As you can see from that startling statistic above, it’s not an exaggeration to say that men’s mental health is in crisis. Men are more likely to suffer with mental health problems and less likely to seek help with them. In this week’s blog we focus on what some of the reasons might be for this, and what you can do to help the men around you.


Men’s mental health – the facts


The statistics surrounding men and mental health are quite stark. In October 2021 the Mental Health Foundation reported that in the UK:

  • Three times as many men as women die by suicide.
  • Men aged 40-49 have the highest suicide rates in the UK.
  • Lower levels of life satisfaction were reported by men compared to women according to the Government’s national wellbeing survey.
  • Men are less likely to access therapy with 36% of NHS mental health referrals for talking therapies being for men.
  • It’s more likely that men will go missing, sleep rough or become addicted to drugs and alcohol.
  • Suicide is the largest cause of death for men under 50. In 2017 Great Britain recorded 6,000 suicides of which 75% were men.


What we all need


We all have basic emotional needs. If our needs are balanced and being met well, we will be in good emotional health and will be thriving. If, however one of our needs is not being well met then we can suffer with physical and mental illness. Our nine essential emotional needs are:

  • Security, i.e., a safe territory and an environment which allows us to develop fully.
  • Attention, both giving and receiving.
  • Sense of autonomy and control and the responsibility to make choices.
  • Feeling part of a wider community.
  • Emotional intimacy, to know that at least one other person accepts us totally for who we are.
  • Having privacy.
  • Sense of status within social groupings.
  • A sense of competence and achievement.
  • Having meaning and purpose.


MOVEMBER – Focus on Men’s mental health


Movember is a UK based charity specifically focused on men’s health and wellbeing. The charity was set up in 2003 and concentrates on three key areas to support men and reduce premature deaths. The three areas are (1) Mental Health & Suicide prevention, (2) Testicular Cancer and (3) Prostate Cancer.

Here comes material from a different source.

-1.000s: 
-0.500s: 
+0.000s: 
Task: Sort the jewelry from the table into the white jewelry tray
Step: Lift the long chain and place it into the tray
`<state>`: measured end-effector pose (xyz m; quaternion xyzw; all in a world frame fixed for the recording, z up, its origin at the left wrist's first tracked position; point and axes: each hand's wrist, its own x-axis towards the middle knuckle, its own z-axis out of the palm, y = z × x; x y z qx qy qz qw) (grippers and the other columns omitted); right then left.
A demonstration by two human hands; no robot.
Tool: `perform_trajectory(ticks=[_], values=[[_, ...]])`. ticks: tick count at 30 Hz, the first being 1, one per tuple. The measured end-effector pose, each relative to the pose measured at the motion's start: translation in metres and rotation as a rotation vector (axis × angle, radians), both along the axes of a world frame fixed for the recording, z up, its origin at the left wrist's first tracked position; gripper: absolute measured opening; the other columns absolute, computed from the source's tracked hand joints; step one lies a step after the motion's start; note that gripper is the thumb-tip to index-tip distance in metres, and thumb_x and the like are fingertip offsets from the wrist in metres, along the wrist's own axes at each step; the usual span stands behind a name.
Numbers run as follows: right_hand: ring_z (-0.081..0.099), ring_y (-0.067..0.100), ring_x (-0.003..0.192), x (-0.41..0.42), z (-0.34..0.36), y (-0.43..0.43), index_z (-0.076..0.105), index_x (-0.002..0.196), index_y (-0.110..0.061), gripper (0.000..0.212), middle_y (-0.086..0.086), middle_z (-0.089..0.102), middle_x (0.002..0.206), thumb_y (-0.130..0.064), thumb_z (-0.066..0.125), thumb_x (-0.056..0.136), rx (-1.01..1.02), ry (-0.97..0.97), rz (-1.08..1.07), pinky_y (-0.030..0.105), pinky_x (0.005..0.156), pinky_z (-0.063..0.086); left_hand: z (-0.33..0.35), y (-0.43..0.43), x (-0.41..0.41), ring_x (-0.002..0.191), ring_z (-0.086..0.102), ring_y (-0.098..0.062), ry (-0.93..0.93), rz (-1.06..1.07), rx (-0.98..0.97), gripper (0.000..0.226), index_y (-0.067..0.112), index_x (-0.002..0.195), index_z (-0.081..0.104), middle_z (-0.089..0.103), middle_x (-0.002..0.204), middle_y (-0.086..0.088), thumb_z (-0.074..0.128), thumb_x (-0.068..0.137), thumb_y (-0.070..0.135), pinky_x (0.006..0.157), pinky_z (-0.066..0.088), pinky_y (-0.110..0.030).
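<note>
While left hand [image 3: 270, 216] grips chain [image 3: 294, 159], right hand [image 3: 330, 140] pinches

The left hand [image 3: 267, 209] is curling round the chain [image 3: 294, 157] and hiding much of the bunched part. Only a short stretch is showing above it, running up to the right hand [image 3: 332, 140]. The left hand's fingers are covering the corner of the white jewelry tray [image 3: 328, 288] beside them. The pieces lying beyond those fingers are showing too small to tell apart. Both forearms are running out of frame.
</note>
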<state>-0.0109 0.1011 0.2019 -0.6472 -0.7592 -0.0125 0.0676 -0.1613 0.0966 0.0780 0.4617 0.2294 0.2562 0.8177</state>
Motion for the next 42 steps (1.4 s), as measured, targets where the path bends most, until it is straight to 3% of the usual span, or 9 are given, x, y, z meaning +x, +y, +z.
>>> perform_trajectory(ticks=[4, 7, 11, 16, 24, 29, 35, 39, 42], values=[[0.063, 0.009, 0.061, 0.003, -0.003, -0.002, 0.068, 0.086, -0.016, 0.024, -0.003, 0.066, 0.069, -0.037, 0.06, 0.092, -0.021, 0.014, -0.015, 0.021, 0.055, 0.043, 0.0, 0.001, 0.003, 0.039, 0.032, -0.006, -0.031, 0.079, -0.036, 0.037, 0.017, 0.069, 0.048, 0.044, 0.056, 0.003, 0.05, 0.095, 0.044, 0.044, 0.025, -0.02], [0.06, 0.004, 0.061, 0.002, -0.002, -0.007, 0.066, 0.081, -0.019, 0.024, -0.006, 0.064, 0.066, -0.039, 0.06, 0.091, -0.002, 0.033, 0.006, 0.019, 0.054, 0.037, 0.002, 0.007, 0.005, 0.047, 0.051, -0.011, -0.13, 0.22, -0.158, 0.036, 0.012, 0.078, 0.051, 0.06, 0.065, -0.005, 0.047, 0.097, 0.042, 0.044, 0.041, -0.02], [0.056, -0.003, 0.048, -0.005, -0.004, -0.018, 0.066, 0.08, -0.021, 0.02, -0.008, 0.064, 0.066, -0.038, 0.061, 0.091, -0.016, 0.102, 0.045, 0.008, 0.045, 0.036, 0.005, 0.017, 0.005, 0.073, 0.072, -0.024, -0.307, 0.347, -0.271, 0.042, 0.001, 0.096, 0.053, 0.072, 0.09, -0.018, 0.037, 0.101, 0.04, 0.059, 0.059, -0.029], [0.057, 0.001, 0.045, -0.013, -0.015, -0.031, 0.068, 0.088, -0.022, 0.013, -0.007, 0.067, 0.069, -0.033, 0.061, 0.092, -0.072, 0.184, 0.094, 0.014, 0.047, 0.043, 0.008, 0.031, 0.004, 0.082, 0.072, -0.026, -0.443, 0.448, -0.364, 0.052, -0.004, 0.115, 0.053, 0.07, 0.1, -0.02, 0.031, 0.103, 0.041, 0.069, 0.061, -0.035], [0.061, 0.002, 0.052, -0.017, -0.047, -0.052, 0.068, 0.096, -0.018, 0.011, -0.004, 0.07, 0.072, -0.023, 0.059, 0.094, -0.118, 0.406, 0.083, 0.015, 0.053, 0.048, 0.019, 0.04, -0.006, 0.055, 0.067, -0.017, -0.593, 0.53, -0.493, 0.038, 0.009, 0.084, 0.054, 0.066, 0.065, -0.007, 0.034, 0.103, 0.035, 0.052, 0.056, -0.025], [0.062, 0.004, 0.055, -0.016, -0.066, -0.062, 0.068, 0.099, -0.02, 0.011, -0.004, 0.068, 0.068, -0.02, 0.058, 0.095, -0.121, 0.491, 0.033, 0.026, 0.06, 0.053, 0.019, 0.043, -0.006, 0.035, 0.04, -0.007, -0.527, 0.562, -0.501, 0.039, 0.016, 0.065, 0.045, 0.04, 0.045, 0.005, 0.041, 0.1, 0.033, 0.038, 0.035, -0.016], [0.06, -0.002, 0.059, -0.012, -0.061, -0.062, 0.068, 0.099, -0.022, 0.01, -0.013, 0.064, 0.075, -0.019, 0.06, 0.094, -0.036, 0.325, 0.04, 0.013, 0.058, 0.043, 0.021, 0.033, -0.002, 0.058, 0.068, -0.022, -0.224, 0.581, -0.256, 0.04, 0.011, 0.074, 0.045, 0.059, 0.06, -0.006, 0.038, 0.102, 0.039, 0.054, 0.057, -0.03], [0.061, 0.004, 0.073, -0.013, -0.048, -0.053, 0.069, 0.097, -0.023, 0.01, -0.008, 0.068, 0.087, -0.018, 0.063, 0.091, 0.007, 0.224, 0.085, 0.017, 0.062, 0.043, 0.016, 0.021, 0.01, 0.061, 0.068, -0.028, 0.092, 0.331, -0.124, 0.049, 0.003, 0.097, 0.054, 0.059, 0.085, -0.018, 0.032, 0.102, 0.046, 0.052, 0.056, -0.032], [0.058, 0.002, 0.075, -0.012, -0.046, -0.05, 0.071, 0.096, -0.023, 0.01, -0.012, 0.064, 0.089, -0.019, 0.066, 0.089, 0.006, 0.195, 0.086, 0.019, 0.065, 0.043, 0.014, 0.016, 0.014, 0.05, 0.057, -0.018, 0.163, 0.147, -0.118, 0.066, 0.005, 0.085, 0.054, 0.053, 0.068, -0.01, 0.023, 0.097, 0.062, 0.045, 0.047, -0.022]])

Movember looks specifically at the mental health factors through a male lens. It focuses on prevention, early intervention and health promotion. If you would like to know more about the charity, please visit their site here.


Why is men’s mental health in crisis?


Men need the same as women, to be heard and understood, and to get their emotional needs met. However, the barriers to this can be that men, for various reasons often don’t find it easy to get their needs met well. And in a world where there is greater fluidity between the roles of each gender, it may be that many men are struggling to know what their place is. Traditionally men find it harder to express their feelings, not all of course, and this can mean that they don’t examine their feelings or realise when they are beginning to struggle. As humans living busy lives, it can mean that there is less social interaction. A sense of community and status within that community is especially essential for men.

Societal pressure can mean that some men don’t feel comfortable asking for help or admitting that they are struggling. Certainly, things are better than they were, but the more people can talk freely about their mental health the easier it will become.


Let’s ‘CARE’ for men and their mental health


There is no one size all to resolving mental health issues. Treatment and prevention need to be adapted on an individual basis. However, the following acronym CARE, is a good framework to look at:

CARE= Conversations,Activities, Roles, Education

Talking is a fantastic way to help everyone focus on their wellbeing and stay in good mental health. Talking to someone is not a sign of weakness, it can help someone make sense of an issue that is troubling them. It can help someone gain a new perspective. It can help someone feel supported, loved and cared for.

The Movember charity have developed a great tool named ALEC.The tool assists with having difficult conversations with a male family member or friend. ALEC stands forAsk, Listen, Encourage and Check in.The tool helps with prompts and ideas to give you the confidence to talk to the men in your life.

Here are 5 tips we recommend to help you have that important conversation!
  1. Trust your instincts

    A common response to ‘how are you?’ will often be ‘I am fine, thank you’. If you think they are not fine then do not be afraid to ask again. Alternatively, you can gently push them to be more specific about how they are feeling. Use open questions that don’t just require a yes or a no, that gives them room to find their way in the conversation.

  2. Avoid judgements 

    Judging someone for feeling or behaving a certain way is almost certainly going to result in them not opening up. They may become defensive or aggressive. To ensure a good open and honest conversation try and be non-judgemental.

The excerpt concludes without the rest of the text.